Un film implacable, désespérant, dans le dépouillement de l’horreur la plus glacée.
Parmi les films disponibles, j’ai choisi un peu au hasard de commencer Godless de Ralitza Petrova (1).
Robert Bresson au pays du communisme déglingué
Je ne saurais dire mieux que le commentaire d’Olivier Père, sans doute même en raison de sa référence finale à Robert Bresson. Ce patronyme iconique inscrit en effet le film dans les domaines d’une grande maîtrise du non-dit, tandis que le presque rien de la mise en scène, la proximité quasi constante des visages et la pression des sons habituellement inaperçus ou même inemployés par les metteurs en scène : souffle du vent, égouttement de la glace qui fond, passage lointain de véhicules anonymes, claquements de portes…créent un sentiment de menace permanente. Un huis-clos infernal qui fait inévitablement penser aux « Séquestrés d’Altona ».

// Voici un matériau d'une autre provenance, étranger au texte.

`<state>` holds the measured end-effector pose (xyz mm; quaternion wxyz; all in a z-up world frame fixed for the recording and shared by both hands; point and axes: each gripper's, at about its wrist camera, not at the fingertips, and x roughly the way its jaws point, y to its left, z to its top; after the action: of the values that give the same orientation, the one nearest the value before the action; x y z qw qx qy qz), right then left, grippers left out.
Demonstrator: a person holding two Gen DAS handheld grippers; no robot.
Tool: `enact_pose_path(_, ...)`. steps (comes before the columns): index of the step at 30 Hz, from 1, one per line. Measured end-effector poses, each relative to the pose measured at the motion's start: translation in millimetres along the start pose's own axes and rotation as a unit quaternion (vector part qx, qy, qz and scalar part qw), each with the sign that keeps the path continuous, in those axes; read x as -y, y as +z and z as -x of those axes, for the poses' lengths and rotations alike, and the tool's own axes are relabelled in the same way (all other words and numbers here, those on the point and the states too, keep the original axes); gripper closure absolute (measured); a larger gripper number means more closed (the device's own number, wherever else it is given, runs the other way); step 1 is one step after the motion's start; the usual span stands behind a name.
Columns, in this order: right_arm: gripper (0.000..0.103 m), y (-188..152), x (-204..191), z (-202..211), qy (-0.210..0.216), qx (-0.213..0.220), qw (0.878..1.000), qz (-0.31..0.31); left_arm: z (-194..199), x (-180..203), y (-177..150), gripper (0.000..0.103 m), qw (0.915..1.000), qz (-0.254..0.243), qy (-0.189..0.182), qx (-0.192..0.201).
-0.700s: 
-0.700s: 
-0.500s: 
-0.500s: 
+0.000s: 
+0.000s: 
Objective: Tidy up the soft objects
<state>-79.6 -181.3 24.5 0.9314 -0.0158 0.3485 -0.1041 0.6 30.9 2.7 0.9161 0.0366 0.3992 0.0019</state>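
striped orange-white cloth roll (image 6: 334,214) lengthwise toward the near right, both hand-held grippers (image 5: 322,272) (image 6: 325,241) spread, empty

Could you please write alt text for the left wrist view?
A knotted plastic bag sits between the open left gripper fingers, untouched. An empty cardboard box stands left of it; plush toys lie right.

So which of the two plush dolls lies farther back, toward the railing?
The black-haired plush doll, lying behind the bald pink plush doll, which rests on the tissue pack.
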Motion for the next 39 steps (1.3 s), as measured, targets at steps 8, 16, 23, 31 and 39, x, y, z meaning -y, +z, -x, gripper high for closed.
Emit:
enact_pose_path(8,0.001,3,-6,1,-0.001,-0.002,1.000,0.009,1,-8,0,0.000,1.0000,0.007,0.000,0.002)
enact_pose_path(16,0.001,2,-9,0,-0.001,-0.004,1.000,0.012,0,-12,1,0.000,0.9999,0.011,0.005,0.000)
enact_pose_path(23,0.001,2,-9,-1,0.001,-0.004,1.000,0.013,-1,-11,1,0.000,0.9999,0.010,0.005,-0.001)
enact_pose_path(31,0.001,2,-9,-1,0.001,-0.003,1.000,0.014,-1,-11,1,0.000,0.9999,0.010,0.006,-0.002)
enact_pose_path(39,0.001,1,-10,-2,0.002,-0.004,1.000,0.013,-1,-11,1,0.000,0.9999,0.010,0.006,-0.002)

« Au fin fond de la Bulgarie, une infirmière qui s’occupe de vieillards séniles revend leurs identités au marché noir. Tiraillée par un sentiment de culpabilité de moins en moins supportable, elle va se retrouver prise dans un engrenage fatal. La réalisatrice Ralitza Petrova, dont c’est le premier long métrage, dresse un constat éprouvant de l’état de corruption généralisée et de déliquescence morale qui gangrènent cette région de l’Europe. Une mise en scène implacable et un cheminement sacrificiel qui ne sont pas sans rappeler les grands maîtres du cinéma spiritualiste, notamment Robert Bresson. »
Ces immeubles gris, ces escaliers anonymes où la modernité semble être rentrée à regrets, ces routes encombrées de neige sale où les véhicules circulent dans la boue glacée de l’indifférence, ces bars où on devine l’odeur du choux rance, ces tribunaux sans lois et ces policiers sans honneur, ces visages souffrant d’un ennui que la drogue réveille à peine, ces sensualités vendues pour presque rien, je crois les avoir connus lorsque j’ai ouvert les portes de certains des pays sortis du communisme corrompu et agonisant, il y a plus de trente ans.
Je sais pourtant que les témoignages de ce passé subsistent et même survivent dans les impasses des banlieues déchues, là-bas bien sûr, mais là-bas comme à l’Ouest, comme dans la proximité de nos abandons, de nos lâchetés.
Et c’est par la proximité de ce cancer, proximité imposée avec opiniâtreté par la cinéaste dans le champ qu’elle occupe – une pandémie qui gagne les terrains de l’urbain dans le monde entier – que ce film, qui semble au premier abord très bulgare, acquiert sa valeur universelle.
Une valeur inestimable qu’a déjà atteint, au plus profond de nos mémoires, le visage inoubliable de Jeanne d’Arc, celui de Mouchette ou de la « Femme douce » de Robert Bresson, ou encore celui de la Rosetta des Frères Dardenne.
Ralitza Petrova y ajoute un chapitre marquant que nous ne risquons pas d’oublier.
(1) Née en Bulgarie, Ralitza Petrova est diplômée de la NFTS. Elle vit et travaille entre l’Angleterre, la Bulgarie et la France. Ses films ont été récompensés dans différents festivals, notamment à Cannes, Berlin et Locarno. En 2007 à la Berlinale, la réalisatrice obtient le prix UIP du meilleur court métrage européen pour ROTTEN APPLE. Un de ses autres courts, BY THE GRACE OF GOD , est présenté à Cannes en 2009 et actuellement distribué par le British Film Institute et la Tate Modern. Projeté en première à Locarno en 2016, son premier long métrage GODLESS y reçoit le Léopard d’or.